#### Task requirements:
The entries below are to be copied exactly, with every picture left out.

[[ Extracted entries open ]]

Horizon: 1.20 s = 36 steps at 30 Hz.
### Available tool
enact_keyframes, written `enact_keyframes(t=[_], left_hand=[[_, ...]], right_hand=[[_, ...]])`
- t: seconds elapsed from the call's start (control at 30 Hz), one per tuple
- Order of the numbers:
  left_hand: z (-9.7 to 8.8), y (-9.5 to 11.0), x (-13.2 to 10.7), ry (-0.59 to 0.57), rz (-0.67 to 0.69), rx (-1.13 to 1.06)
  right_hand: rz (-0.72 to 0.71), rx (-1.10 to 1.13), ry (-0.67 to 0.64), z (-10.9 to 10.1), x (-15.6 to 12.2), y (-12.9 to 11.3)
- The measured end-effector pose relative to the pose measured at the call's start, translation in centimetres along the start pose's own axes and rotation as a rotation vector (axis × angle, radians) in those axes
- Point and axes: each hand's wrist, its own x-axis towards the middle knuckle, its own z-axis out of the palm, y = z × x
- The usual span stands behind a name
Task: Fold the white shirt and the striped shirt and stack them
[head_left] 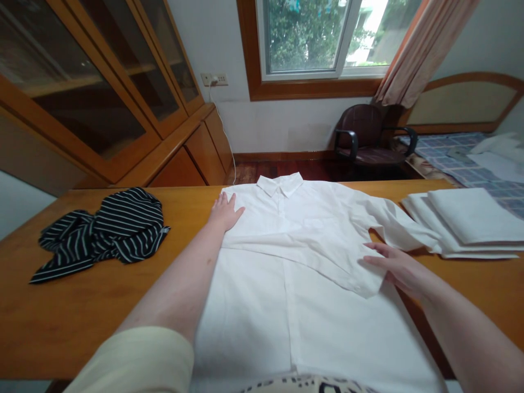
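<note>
As the splayed left hand [226, 213] touches a white shirt [282, 245], the loose-fingered right hand [400, 267] sits nearer its outstretched sleeve [403, 225]

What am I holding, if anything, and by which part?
The left hand grips nothing, resting flat on the shirt. The right hand is by the folded-over sleeve's cuff; whether it grips is unclear.
</note>
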Motion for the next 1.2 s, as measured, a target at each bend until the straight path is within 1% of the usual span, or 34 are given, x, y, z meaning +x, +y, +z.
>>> enact_keyframes(t=[0.07, 0.1, 0.2, 0.27, 0.33, 0.47, 0.63, 0.73, 0.93, 0.97, 1.0, 1.07, 1.1, 1.13, 1.17, 1.2], left_hand=[[0.1, 0.0, 0.0, 0.012, 0.0, 0.004], [0.1, 0.0, 0.0, 0.017, -0.001, 0.005], [0.1, 0.0, 0.0, 0.02, -0.003, 0.005], [0.0, 0.0, -0.1, 0.017, -0.002, 0.002], [-0.1, 0.0, -0.1, 0.011, -0.001, -0.001], [-0.3, 0.1, -0.2, -0.004, -0.005, -0.009], [-0.4, 0.1, -0.1, -0.021, -0.007, -0.025], [-0.3, 0.1, 0.1, -0.03, -0.012, -0.026], [-0.3, 0.1, 0.1, -0.032, -0.002, -0.009], [-0.4, 0.1, 0.1, -0.029, -0.001, -0.003], [-0.4, 0.1, 0.1, -0.026, -0.003, 0.003], [-0.4, 0.2, 0.0, -0.021, -0.008, 0.018], [-0.5, 0.2, 0.0, -0.022, -0.01, 0.024], [-0.5, 0.2, 0.0, -0.024, -0.012, 0.027], [-0.5, 0.2, 0.0, -0.027, -0.012, 0.028], [-0.4, 0.2, 0.0, -0.03, -0.012, 0.027]], right_hand=[[0.025, 0.172, -0.032, 0.7, -1.4, 1.3], [0.026, 0.222, -0.037, 1.1, -2.1, 1.8], [0.04, 0.23, -0.049, 2.5, -3.3, 2.8], [0.056, 0.145, -0.045, 3.0, -3.5, 3.1], [0.057, 0.049, -0.019, 3.1, -3.4, 3.3], [0.049, -0.115, 0.016, 2.1, -3.0, 3.2], [0.054, -0.289, -0.054, 0.5, -3.2, 3.5], [0.061, -0.383, -0.072, 0.3, -3.2, 3.9], [0.105, -0.666, -0.077, -0.2, -2.6, 4.4], [0.099, -0.728, -0.056, -0.5, -2.5, 4.2], [0.086, -0.799, -0.002, -0.8, -2.5, 3.9], [0.01, -0.928, 0.213, -1.4, -2.6, 2.7], [-0.061, -0.967, 0.331, -1.5, -2.8, 1.8], [-0.153, -0.985, 0.423, -1.4, -2.9, 0.8], [-0.257, -0.986, 0.472, -1.0, -3.1, -0.2], [-0.37, -0.978, 0.466, -0.3, -3.2, -1.3]])
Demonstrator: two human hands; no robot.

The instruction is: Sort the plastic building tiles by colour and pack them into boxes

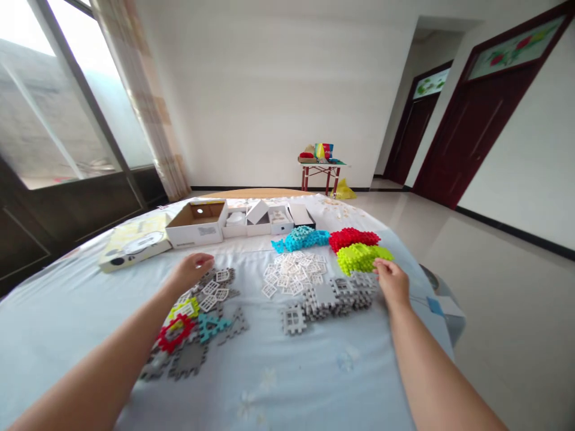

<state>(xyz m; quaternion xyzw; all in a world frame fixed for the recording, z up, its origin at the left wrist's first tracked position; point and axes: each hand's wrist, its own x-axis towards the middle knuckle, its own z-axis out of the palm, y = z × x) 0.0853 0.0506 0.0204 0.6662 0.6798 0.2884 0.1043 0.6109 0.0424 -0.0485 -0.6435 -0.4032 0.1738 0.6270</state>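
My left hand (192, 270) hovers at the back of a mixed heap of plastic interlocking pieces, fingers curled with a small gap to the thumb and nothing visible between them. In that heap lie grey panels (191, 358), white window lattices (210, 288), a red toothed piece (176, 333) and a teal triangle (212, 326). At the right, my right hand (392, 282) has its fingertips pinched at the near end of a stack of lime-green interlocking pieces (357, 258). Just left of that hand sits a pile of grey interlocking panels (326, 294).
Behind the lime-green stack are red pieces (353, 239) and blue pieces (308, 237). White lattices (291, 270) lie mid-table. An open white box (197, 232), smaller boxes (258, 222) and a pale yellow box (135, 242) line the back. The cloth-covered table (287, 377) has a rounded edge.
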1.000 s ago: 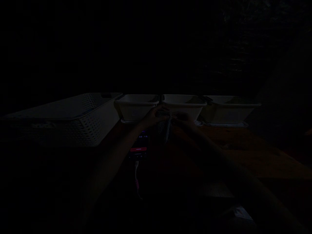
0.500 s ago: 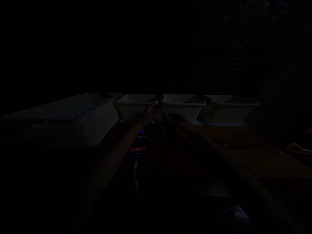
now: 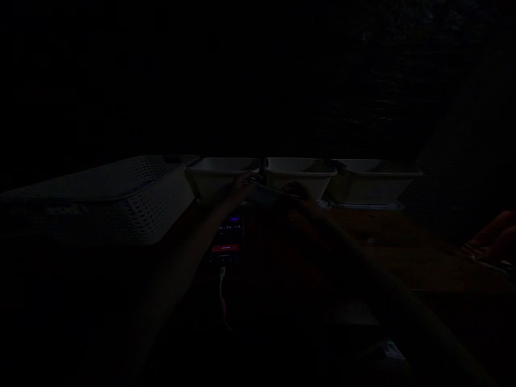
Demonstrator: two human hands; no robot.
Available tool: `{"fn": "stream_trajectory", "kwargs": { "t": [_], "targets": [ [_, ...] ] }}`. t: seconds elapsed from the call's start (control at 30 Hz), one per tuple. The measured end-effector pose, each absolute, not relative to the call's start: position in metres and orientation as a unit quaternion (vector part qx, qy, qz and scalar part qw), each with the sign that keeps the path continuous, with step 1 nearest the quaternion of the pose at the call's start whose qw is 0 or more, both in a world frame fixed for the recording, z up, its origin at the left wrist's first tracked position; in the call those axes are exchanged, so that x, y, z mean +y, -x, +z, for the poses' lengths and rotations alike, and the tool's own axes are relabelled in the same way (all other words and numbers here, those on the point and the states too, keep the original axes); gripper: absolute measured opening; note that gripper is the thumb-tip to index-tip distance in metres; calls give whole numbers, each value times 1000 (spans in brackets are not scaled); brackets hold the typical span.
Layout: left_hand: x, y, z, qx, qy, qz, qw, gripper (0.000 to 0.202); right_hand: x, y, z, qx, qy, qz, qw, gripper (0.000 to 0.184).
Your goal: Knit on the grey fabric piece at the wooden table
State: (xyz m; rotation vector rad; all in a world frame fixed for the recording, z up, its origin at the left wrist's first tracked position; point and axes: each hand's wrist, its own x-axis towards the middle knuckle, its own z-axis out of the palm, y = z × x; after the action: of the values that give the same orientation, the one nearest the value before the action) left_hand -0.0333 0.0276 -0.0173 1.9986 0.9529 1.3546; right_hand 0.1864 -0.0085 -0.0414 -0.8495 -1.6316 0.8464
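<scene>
The scene is very dark. A dim greyish-blue, flat piece (image 3: 264,196), perhaps cloth or a packet, stretches between my two hands in front of the white tubs. My left hand (image 3: 243,185) is closed on its left end. At the other end, my right hand (image 3: 299,192) grips it with bent fingers. Both hands are above the wooden table (image 3: 387,258). Just behind them stand a left tub (image 3: 209,180) and a middle tub (image 3: 318,181). What kind of thing I hold is too dark to make out.
A large white perforated basket (image 3: 149,215) stands at the left. A third tub (image 3: 371,188) is at the right. A lit phone (image 3: 226,242) with a white cable (image 3: 221,285) lies near my left forearm. Another person's hand (image 3: 497,234) shows at the right edge.
My hands have moved apart, and the greyish-blue piece now spreads wider between them. A person's hand has come into view at the right edge.
</scene>
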Motion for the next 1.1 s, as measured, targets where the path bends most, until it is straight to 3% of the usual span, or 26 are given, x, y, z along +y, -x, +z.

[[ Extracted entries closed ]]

#### Worked solution:
Horizon: 1.20 s = 36 steps at 30 Hz.
### Available tool
enact_keyframes, written `enact_keyframes(t=[_], left_hand=[[_, ...]], right_hand=[[_, ...]])`
- t: seconds elapsed from the call's start (control at 30 Hz), one per tuple
- Order of the numbers:
  left_hand: z (-9.7 to 8.8), y (-9.5 to 11.0), x (-13.2 to 10.7), ry (-0.59 to 0.57), rz (-0.67 to 0.69), rx (-1.13 to 1.06)
  right_hand: rz (-0.72 to 0.71), rx (-1.10 to 1.13), ry (-0.67 to 0.64), z (-10.9 to 10.1), x (-15.6 to 12.2), y (-12.9 to 11.3)
- The measured end-effector pose relative to the pose measured at the call's start, translation in centimetres along the start pose's own axes and rotation as a rotation vector (axis × angle, radians) in those axes
- Point and axes: each hand's wrist, its own x-axis towards the middle knuckle, its own z-axis out of the palm, y = z × x
- The usual span stands behind a name
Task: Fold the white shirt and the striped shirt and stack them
[head_left] 
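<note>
As the splayed left hand [226, 213] touches a white shirt [282, 245], the loose-fingered right hand [400, 267] sits nearer its outstretched sleeve [403, 225]

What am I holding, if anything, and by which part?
The left hand grips nothing, resting flat on the shirt. The right hand is by the folded-over sleeve's cuff; whether it grips is unclear.
</note>
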Motion for the next 1.2 s, as measured, a target at each bend until the straight path is within 1% of the usual span, or 34 are given, x, y, z meaning +x, +y, +z.
>>> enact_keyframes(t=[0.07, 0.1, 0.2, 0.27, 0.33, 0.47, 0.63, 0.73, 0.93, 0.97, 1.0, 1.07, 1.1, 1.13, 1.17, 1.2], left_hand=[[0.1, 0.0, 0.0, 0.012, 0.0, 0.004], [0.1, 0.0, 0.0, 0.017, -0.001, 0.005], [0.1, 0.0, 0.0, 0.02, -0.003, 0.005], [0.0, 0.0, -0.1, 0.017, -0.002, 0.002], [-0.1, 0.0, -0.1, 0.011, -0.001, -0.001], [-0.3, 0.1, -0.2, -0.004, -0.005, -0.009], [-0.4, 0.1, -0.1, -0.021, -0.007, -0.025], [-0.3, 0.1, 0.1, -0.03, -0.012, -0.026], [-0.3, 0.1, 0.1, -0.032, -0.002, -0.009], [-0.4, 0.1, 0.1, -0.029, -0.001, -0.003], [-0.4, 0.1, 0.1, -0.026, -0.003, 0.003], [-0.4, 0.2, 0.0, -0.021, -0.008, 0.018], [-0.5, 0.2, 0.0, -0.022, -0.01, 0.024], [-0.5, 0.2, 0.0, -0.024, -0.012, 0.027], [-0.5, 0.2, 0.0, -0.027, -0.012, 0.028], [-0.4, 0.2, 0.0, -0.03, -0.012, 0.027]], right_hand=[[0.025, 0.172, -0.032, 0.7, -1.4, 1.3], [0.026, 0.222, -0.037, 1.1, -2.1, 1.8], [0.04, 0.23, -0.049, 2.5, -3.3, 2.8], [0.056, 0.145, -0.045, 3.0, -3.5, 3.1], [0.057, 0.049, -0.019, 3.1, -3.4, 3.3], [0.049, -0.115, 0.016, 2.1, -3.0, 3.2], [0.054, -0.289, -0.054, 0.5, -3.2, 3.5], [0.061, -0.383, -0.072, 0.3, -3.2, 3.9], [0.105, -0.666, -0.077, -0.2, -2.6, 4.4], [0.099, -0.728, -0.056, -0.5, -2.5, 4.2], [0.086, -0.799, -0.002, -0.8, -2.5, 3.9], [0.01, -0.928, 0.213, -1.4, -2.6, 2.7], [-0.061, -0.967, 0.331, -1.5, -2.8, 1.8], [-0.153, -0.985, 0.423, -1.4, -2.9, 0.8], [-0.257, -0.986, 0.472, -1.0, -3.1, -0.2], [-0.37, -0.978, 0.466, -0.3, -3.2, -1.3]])
Demonstrator: two human hands; no robot.

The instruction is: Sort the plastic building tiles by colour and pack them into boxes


<state>(xyz m; quaternion xyzw; all in a world frame fixed for the recording, z up, its origin at the left wrist's first tracked position; point and axes: each hand's wrist, its own x-axis towards the middle knuckle, its own z-axis out of the palm, y = z × x) 0.0853 0.0506 0.0204 0.6662 0.6798 0.2884 0.1043 0.6109 0.0424 -0.0485 -0.6435 -0.4032 0.1738 0.6270</state>
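My left hand (192, 270) hovers at the back of a mixed heap of plastic interlocking pieces, fingers curled with a small gap to the thumb and nothing visible between them. In that heap lie grey panels (191, 358), white window lattices (210, 288), a red toothed piece (176, 333) and a teal triangle (212, 326). At the right, my right hand (392, 282) has its fingertips pinched at the near end of a stack of lime-green interlocking pieces (357, 258). Just left of that hand sits a pile of grey interlocking panels (326, 294).
Behind the lime-green stack are red pieces (353, 239) and blue pieces (308, 237). White lattices (291, 270) lie mid-table. An open white box (197, 232), smaller boxes (258, 222) and a pale yellow box (135, 242) line the back. The cloth-covered table (287, 377) has a rounded edge.
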1.000 s ago: 
0.500 s ago: 
now: 
Demonstrator: two human hands; no robot.
Available tool: `{"fn": "stream_trajectory", "kwargs": { "t": [_], "targets": [ [_, ...] ] }}`. t: seconds elapsed from the call's start (control at 30 Hz), one per tuple. The measured end-effector pose, each absolute, not relative to the call's start: position in metres and orientation as a unit quaternion (vector part qx, qy, qz and scalar part qw), each with the sign that keeps the path continuous, with step 1 nearest the quaternion of the pose at the call's start whose qw is 0 or more, both in a world frame fixed for the recording, z up, its origin at the left wrist's first tracked position; in the call those axes are exchanged, so that x, y, z mean +y, -x, +z, for the poses' lengths and rotations alike, and the tool's own axes are relabelled in the same way (all other words and numbers here, those on the point and the states too, keep the original axes); gripper: absolute measured opening; note that gripper is the thumb-tip to index-tip distance in metres; calls give whole numbers, each value times 1000 (spans in brackets are not scaled); brackets hold the typical span.
Layout: left_hand: x, y, z, qx, qy, qz, qw, gripper (0.000 to 0.202); right_hand: x, y, z, qx, qy, qz, qw, gripper (0.000 to 0.184).
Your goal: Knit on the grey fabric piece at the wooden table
State: (xyz m; rotation vector rad; all in a world frame fixed for the recording, z up, its origin at the left wrist's first tracked position; point and axes: each hand's wrist, its own x-axis towards the middle knuckle, its own z-axis out of the palm, y = z × x; after the action: of the values that give the same orientation, the one nearest the value before the action) left_hand -0.0333 0.0276 -0.0173 1.9986 0.9529 1.3546; right_hand 0.1864 -0.0085 -0.0414 -0.8495 -1.6316 0.8464
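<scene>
The scene is very dark. A dim greyish-blue, flat piece (image 3: 264,196), perhaps cloth or a packet, stretches between my two hands in front of the white tubs. My left hand (image 3: 243,185) is closed on its left end. At the other end, my right hand (image 3: 299,192) grips it with bent fingers. Both hands are above the wooden table (image 3: 387,258). Just behind them stand a left tub (image 3: 209,180) and a middle tub (image 3: 318,181). What kind of thing I hold is too dark to make out.
A large white perforated basket (image 3: 149,215) stands at the left. A third tub (image 3: 371,188) is at the right. A lit phone (image 3: 226,242) with a white cable (image 3: 221,285) lies near my left forearm. Another person's hand (image 3: 497,234) shows at the right edge.
My hands have moved apart, and the greyish-blue piece now spreads wider between them. A person's hand has come into view at the right edge.
</scene>
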Motion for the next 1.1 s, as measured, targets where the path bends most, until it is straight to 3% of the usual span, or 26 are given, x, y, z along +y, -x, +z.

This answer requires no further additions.